Now that Mikey’s little episode is over, we move on to the elusive Tom Sizemore. I really thought that this was a genuine case of stunt casting but when I spoke to the producer John Irwin, he assured me that he had been trying to Tom into rehab for three years now, and since he finally agreed to do it and Heidi gave the go ahead, they all jumped at the chance to treat him.
The bad news is that after waiting outside of the home that Tom shares with God knows how many other addicts, Tom bails out of Bob’s car after only a few minutes.

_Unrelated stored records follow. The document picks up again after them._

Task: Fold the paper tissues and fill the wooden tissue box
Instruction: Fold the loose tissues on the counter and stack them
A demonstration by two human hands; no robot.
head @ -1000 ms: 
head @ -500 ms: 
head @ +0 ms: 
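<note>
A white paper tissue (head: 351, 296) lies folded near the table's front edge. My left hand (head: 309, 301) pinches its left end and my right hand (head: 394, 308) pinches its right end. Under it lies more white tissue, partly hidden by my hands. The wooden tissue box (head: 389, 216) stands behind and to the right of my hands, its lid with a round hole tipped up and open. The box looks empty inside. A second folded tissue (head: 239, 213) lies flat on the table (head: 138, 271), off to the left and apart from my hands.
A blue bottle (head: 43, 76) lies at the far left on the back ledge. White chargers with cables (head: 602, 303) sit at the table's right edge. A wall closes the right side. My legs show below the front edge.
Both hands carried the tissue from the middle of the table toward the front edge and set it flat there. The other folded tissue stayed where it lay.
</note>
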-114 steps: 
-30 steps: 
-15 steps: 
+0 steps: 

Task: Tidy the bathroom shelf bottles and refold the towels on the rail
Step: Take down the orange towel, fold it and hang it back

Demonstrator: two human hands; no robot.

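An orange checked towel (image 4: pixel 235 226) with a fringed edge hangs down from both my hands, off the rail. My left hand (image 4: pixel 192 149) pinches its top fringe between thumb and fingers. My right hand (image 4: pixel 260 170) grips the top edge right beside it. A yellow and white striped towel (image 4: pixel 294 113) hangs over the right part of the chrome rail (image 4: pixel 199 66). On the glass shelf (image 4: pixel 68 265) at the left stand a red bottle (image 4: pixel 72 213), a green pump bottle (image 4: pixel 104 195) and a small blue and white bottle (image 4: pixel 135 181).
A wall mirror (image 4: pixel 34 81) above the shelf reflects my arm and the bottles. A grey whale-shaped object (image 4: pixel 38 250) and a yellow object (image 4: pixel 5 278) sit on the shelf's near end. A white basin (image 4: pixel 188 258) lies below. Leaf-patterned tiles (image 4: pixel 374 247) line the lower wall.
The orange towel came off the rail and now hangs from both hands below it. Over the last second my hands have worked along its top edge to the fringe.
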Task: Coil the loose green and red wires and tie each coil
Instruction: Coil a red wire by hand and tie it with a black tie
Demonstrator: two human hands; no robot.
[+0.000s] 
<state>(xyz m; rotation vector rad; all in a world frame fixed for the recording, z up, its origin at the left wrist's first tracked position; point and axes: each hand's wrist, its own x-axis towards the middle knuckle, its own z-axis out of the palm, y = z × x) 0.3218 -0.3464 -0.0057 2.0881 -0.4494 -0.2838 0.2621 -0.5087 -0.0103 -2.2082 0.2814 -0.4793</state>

Bob tries to find him, trying to think like the druggie he once was, but comes up empty. It looked as though they didn’t even get him on camera except for one blurry paparazzi-style shot that looked like a picture of bigfoot in The Weekly World News.
And don’t tell me that you’ve never bought an issue of that Pulitzer winning newspaper, not even once when bat boy was on the cover? The chupacabra special? The article on the hairy little ape kids from the Mexican sideshow or Sadam meeting with Dick Cheney and the photoshopped pictures to prove it? REAL news, people, like aliens eating at the White House. Check it out, you’ll find it in between the pork rinds and the latest Soap Opera Digest at your local Piggly Wiggly.
So, Bob looks all around the area where Tom got out with no luck. I guess that Tom is better at hiding and smoking than Bob ever was, and how is Bob sure that Tom wasn’t just hungry? Didn’t he run right into a Pink Dot? Oh well, better luck next time.
You know what is so strange about the Sizemore situation? Other than the fact that he flushed an amazing career down the toilet? His drug of choice is METH. It’s the exact same “white trash” speed that his former lady-love Heidi has been doing out in the desert. They are more perfect for each other than ever, it seems.
Back in Pasadena, Mack and Mindy are giggling in their beds like freshmen dormmates that just found out how much they have in common, only for them it’s not liking cute boys and Pinkberry, it’s booze and trips to the penitentiary.
Mindy is laughing her ass off describing the time she was the drunkest when one of the scariest things that I have ever seen on television happens. She goes into a full-on seizure with Mack laughing even harder because she thinks that she’s acting.
Mack soon discovers that she’s not and yells for the nurse. They take her to the hospital and next week we will find out what caused the seizure and here’s a hint- it wasn’t the Boone’s Farm.
And so, the sadness continues. I hope that I’m not being too much of a downer, Gasmii, but with this show it can be hard not to get morose and upset. Plus, I made the big mistake of watching the Steve-O drug madness special this weekend. My God, that boy was a mess and he owes his life to Johnny Knoxville. You should watch it if you haven’t seen it already.
Have a good week everybody, and Boomer already broke her lampshade and may be addicted to previcox, for those of you wondering.